Testing Time: 769.12s
  Unsupported      :  455
  Passed           : 1033
  Expectedly Failed:    2
yln accepted this revision.Mar 2 2023, 2:59 PM

Okay, so dladdr() just takes an address and should always work irrespective if the function that lives at that address was exported etc., yes?

LGTM, please add a test for the original bug: user program overriding __sanitizer_report_error_summary.

dmaclach updated this revision to Diff 502684.Mar 6 2023, 9:16 AM

Added test in asan. There wasn't an easy spot to put it in the sanitizer_common tests because I wanted to verify that the actual sanitizer libraries were calling through correctly when __sanitizer_report_error_summary was overridden.

vitalybuka updated this revision to Diff 502857.Mar 6 2023, 4:37 PM

simplify test

vitalybuka accepted this revision.Mar 6 2023, 4:37 PM
This revision is now accepted and ready to land.Mar 6 2023, 4:37 PM
This revision was landed with ongoing or failed builds.Mar 6 2023, 4:38 PM
This revision was automatically updated to reflect the committed changes.
usama54321 reopened this revision.EditedMar 10 2023, 7:17 AM
usama54321 added a subscriber: usama54321.

This test is failing on ios arm64e. It seems like the function is not getting overridden on ios.

This revision is now accepted and ready to land.Mar 10 2023, 7:17 AM
rsundahl added inline comments.Mar 10 2023, 8:27 AM
compiler-rt/test/asan/TestCases/report_error_summary.cpp
4
// Required for dyld macOS 12.0+
#if (__APPLE__)
__attribute__((weak))
#endif

You'll need to add this if you want dyld64 to see this override of __sanitizer_report_error_summary(). dyld64 will not consider and open a dylib during weak def coalescing unless there is at least one weak symbol in it. It doesn't have to be the intended "stronger" symbol, it could be any symbol like "foo", the module just has to have at least one.
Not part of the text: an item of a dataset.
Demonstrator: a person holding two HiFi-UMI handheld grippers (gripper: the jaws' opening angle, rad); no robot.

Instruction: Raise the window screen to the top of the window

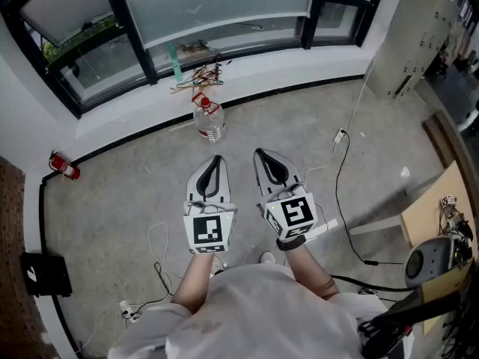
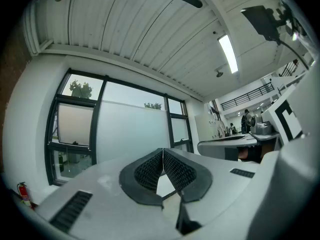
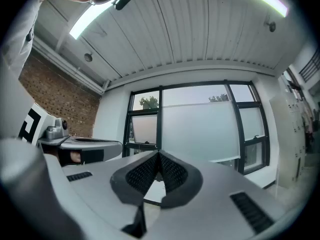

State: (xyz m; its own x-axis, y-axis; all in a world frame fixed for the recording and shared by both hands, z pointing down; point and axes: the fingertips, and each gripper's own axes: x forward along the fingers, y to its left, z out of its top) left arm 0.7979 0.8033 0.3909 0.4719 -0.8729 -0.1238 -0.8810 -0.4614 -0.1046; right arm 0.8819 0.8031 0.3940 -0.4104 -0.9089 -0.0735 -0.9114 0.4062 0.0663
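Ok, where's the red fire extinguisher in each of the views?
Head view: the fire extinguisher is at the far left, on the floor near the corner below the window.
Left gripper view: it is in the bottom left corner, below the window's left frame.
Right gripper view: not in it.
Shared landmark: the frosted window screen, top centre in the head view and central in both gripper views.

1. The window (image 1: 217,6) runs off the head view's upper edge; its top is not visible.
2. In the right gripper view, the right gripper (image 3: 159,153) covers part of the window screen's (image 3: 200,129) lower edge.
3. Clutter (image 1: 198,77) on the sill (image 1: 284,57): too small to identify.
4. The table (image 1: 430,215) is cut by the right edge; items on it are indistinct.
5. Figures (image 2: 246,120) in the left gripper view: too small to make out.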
rsundahl added inline comments.Mar 10 2023, 8:43 AM
compiler-rt/test/asan/TestCases/report_error_summary.cpp
4

dyld64 -> ld64

vitalybuka added inline comments.Mar 10 2023, 9:47 AM
compiler-rt/test/asan/TestCases/report_error_summary.cpp
4

Something like D145810?
I don't have MacOS dev setup to test

usama/rsundahl how do I run an iOS test? I can't do arm, but x86_64 should be equivalent for a dyld problem? Also is there a waterfall for these types of breakages that I don't know about?

rsundahl added inline comments.Mar 10 2023, 4:54 PM
compiler-rt/test/asan/TestCases/report_error_summary.cpp
4

Yes, that would work but we've landed more on the pattern int https://reviews.llvm.org/D130917 which doesn't add any symbols (we chose not to add any symbols so that if this "trick" was needed by two dylibs, there wouldn't be a name clash but you won't need to worry about that in a test.

usama/rsundahl how do I run an iOS test? I can't do arm, but x86_64 should be equivalent for a dyld problem? Also is there a waterfall for these types of breakages that I don't know about?

Not a waterfall, just a test failure due to an issue best read here: https://reviews.llvm.org/D127929 (show older changes). You can't test on iOS but you could test on macOS but even then your minimum deployment target has to be pretty high to see the issue manifest. In other words, you unsurprisingly couldn't anticipate this w/o better documentation and evangelization of the issue.

Not a waterfall, just a test failure due to an issue best read here: https://reviews.llvm.org/D127929 (show older changes). You can't test on iOS but you could test on macOS but even then your minimum deployment target has to be pretty high to see the issue manifest. In other words, you unsurprisingly couldn't anticipate this w/o better documentation and evangelization of the issue.

Thank you @rsundahl . Appreciate the context.